- Task prompt:
Go to the line holding "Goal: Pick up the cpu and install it" in the entries below and write out exactly every line down to and including the line holding "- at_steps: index".

- Entries supplied:

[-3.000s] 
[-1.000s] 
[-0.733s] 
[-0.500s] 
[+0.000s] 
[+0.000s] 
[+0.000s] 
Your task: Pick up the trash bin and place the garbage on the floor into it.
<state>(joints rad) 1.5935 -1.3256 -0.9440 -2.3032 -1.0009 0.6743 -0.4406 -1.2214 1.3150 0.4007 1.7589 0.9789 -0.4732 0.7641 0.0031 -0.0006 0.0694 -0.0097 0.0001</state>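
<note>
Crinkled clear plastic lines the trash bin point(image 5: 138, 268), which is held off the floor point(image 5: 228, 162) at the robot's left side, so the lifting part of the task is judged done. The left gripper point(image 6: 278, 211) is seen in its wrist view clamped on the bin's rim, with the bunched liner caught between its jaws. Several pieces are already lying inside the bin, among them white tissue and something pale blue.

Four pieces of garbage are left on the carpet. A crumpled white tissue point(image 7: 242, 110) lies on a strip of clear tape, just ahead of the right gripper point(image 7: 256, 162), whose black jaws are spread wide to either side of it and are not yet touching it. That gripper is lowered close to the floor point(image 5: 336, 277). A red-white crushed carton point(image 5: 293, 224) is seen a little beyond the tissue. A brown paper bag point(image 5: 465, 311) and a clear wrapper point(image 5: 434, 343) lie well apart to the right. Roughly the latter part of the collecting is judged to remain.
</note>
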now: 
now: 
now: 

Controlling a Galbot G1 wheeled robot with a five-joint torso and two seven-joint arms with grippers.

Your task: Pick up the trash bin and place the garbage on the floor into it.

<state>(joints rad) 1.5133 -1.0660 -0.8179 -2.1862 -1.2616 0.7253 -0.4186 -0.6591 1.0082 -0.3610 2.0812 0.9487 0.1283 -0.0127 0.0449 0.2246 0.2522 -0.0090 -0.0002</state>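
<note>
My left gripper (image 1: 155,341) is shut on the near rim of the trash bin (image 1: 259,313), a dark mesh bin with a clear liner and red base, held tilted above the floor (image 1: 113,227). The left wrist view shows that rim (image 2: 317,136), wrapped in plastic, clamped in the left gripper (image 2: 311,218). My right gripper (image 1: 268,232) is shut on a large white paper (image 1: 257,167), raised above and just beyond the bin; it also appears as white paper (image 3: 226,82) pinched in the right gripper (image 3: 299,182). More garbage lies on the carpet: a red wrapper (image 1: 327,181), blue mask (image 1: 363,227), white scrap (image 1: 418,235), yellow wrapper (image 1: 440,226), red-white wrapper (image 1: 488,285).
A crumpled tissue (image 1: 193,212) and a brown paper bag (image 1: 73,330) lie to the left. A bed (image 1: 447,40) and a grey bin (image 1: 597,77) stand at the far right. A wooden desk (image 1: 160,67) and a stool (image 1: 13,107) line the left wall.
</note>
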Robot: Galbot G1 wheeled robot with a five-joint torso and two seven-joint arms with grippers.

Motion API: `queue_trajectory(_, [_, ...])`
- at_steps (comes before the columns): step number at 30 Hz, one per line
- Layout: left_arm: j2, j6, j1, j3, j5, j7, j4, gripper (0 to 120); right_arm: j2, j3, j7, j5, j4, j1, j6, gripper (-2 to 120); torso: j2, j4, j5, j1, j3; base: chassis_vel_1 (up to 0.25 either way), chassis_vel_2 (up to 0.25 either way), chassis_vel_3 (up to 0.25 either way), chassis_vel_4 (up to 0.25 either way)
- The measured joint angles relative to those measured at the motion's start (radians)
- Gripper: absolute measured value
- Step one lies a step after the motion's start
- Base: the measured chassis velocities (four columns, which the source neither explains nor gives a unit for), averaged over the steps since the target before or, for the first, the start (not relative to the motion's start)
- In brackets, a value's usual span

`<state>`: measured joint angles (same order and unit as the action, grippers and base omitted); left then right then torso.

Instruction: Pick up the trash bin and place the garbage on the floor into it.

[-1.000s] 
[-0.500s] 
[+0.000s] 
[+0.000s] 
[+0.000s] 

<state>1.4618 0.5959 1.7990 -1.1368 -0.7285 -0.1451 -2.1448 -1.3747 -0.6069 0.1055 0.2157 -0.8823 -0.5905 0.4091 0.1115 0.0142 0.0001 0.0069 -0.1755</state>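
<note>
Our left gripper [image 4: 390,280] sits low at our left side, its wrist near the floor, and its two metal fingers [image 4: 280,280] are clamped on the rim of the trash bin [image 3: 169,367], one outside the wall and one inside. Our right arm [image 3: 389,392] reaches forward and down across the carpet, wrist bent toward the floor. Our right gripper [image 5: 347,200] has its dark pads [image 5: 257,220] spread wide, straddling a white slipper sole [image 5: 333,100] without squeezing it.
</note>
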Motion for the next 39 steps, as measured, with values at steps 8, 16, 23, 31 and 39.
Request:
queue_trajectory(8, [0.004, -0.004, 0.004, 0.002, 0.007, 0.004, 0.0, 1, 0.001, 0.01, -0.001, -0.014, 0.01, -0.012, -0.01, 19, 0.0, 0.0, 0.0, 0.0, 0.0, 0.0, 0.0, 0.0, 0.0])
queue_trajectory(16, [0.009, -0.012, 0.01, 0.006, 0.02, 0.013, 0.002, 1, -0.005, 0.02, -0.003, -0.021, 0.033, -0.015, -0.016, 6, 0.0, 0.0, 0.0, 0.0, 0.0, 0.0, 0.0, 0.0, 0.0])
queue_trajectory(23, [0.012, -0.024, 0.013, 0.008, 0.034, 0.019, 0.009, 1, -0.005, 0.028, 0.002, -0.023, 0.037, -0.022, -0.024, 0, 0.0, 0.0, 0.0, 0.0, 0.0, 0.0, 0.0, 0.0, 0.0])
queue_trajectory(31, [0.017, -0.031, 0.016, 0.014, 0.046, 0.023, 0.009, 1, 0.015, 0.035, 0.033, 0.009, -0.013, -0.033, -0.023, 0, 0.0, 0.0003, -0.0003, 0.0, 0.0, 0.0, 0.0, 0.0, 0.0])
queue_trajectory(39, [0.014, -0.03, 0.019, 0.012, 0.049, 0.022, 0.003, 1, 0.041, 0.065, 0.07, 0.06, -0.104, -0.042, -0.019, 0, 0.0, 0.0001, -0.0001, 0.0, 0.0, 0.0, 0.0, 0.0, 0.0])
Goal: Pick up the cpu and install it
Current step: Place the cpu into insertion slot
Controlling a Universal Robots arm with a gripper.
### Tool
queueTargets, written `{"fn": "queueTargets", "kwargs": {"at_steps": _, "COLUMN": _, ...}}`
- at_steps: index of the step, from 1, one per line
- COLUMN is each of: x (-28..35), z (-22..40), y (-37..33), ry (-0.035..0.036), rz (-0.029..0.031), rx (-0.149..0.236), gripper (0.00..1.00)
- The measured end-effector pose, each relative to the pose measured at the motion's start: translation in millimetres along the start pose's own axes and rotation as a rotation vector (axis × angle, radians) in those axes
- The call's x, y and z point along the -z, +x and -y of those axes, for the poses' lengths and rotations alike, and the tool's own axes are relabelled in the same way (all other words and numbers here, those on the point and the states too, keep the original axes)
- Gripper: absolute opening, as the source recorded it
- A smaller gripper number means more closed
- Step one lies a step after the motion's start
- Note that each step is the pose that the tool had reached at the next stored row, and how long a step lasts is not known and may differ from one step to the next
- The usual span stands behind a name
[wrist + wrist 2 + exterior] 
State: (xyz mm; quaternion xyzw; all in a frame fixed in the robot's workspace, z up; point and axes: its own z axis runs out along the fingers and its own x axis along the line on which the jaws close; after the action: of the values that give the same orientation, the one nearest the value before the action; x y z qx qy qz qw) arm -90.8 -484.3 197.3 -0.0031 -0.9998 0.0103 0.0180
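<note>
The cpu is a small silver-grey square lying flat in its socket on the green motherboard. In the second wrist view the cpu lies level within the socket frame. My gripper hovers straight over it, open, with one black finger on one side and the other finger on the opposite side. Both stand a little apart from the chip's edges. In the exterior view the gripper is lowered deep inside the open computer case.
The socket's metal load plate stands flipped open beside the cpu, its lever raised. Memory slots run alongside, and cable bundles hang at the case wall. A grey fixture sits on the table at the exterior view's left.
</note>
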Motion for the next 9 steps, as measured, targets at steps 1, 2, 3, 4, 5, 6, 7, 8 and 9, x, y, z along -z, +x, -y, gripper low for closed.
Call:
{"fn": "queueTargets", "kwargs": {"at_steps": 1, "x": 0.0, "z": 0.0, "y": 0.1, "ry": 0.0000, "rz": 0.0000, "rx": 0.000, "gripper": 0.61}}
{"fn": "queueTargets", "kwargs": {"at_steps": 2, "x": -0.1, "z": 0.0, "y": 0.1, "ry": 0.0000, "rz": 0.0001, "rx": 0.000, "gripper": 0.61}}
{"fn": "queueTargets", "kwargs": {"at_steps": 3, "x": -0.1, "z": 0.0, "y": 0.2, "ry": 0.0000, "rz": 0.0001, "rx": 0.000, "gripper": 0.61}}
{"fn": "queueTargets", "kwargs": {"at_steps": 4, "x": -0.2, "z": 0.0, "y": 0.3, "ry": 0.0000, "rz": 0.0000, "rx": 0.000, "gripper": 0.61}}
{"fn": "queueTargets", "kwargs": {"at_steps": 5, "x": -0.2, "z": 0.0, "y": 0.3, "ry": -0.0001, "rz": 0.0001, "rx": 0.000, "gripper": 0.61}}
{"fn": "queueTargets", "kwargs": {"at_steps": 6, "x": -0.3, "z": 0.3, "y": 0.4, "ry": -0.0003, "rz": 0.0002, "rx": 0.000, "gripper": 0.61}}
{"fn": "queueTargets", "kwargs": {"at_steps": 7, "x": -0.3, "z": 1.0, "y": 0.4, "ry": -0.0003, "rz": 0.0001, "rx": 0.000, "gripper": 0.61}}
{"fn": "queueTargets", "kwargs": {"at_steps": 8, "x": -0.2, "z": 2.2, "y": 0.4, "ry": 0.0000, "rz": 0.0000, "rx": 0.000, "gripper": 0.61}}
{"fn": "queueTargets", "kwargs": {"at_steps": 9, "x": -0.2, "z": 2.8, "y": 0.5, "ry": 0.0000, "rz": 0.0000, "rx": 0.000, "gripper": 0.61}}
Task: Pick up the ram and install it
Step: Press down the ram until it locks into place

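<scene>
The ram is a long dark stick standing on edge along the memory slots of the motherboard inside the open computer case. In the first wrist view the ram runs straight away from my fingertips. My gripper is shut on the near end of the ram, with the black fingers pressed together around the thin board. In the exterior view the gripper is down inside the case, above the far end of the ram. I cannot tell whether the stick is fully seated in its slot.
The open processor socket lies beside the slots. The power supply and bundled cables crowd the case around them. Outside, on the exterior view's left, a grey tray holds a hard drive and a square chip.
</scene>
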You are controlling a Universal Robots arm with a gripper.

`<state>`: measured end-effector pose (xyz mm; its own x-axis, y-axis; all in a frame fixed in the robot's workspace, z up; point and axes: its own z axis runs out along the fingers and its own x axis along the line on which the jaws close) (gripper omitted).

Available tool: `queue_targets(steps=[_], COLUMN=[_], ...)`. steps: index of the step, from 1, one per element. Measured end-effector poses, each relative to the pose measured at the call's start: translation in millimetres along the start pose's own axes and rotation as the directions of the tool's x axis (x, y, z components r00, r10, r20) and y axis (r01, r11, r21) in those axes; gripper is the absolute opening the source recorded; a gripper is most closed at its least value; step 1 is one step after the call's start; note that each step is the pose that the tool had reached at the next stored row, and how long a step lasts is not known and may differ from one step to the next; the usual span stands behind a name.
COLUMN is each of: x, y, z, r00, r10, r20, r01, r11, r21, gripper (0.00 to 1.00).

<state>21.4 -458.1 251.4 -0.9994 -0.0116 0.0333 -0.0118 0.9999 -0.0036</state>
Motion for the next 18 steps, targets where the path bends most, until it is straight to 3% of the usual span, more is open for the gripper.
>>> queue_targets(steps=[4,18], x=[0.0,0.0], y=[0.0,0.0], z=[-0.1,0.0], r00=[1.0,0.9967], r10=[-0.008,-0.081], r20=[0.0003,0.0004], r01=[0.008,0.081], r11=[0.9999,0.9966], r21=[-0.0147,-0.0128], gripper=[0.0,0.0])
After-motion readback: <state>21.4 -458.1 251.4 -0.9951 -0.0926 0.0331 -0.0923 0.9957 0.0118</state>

- Answer to this exercise:
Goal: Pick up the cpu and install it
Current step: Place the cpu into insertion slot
Controlling a Universal Robots arm with a gripper.
### Tool
queueTargets, written `{"fn": "queueTargets", "kwargs": {"at_steps": _, "COLUMN": _, ...}}`
- at_steps: index of the step, from 1, one per line

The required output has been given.